Ihre Füße berührten den Boden kaum noch, sie flog fast über die Erde, über die Steine im Wald, ihr Atem rasselte und ihre Lungen brannten, doch sie verlangsamte ihr Tempo nicht um eine Sekunde. Sie musste sich beeilen, bevor es zu spät war.

Es war ein Fehler. Sie hatten eine Unschuldige bestraft. Und sie hatten es gewusst.

Die Großen der Akademie hatten es alle gewusst.
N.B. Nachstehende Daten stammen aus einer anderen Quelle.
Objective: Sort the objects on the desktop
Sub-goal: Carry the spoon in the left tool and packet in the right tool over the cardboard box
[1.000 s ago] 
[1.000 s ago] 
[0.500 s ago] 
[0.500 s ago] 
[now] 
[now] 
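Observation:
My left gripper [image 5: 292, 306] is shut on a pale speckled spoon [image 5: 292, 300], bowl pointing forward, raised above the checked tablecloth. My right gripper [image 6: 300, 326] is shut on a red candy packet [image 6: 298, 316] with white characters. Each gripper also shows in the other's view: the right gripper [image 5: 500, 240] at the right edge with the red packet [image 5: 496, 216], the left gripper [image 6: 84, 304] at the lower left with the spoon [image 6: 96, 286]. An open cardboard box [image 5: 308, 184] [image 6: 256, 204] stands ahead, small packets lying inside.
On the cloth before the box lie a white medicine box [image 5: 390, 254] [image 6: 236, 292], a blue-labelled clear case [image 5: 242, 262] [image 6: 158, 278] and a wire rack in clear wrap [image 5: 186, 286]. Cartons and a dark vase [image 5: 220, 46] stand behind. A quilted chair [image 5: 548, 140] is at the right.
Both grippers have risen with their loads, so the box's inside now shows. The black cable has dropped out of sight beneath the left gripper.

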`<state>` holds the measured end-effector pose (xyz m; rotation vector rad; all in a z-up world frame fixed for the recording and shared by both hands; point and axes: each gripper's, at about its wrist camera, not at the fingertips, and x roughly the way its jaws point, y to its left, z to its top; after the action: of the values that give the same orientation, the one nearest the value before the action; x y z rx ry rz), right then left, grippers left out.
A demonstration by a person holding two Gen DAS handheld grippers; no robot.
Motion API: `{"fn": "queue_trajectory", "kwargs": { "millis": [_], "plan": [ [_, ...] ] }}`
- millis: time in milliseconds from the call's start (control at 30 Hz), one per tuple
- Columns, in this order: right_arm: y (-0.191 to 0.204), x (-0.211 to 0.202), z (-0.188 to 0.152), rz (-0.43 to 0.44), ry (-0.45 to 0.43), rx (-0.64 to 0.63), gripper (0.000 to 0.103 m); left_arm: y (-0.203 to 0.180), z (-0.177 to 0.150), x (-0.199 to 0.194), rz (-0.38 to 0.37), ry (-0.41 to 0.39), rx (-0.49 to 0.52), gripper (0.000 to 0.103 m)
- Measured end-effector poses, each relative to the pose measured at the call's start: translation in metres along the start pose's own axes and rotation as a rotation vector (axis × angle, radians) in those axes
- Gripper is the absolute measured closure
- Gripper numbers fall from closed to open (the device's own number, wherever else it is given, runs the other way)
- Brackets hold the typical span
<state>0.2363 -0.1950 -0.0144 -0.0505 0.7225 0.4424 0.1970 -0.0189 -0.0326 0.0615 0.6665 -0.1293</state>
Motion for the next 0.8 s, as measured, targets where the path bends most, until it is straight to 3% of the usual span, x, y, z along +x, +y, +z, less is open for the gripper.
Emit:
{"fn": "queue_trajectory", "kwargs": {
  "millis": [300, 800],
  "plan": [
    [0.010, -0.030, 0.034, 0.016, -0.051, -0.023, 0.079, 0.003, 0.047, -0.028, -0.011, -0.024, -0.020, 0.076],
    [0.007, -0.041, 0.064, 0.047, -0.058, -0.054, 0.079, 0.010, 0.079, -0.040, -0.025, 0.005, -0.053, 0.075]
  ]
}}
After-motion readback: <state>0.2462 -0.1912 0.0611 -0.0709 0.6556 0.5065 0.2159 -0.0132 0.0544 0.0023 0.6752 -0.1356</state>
Sie verstand den Grund nicht, und sie wollte auch nicht darüber nachdenken. Wollte der Sache nicht auf den Grund gehen, wollte nicht wissen, warum die Akademie, ihre Familie, der sie immer vertraut hatte, sie so hintergangen hatte. Warum sie es auf sich nahmen, die Mädchen, ihre Schützlinge und vor allem Siyeon zu belügen. Sie konnte sich nicht damit beschäftigen, also rannte sie. Immer weiter. Immer schneller.

Sie wusste nicht, wie lange sie schon rannte. Sie wusste auch nicht, wo sie schlafen sollte, falls es spät werden würde. In ihrer Hektik hatte sie nicht weiter über ihr Vorhaben nachgedacht, und auch jetzt erschien es ihr nicht besonders relevant. Sie hatte nur einen kleinen Stoffhasen dabei, den Bora ihr vor langer Zeit geschenkt hatte, sonst nichts.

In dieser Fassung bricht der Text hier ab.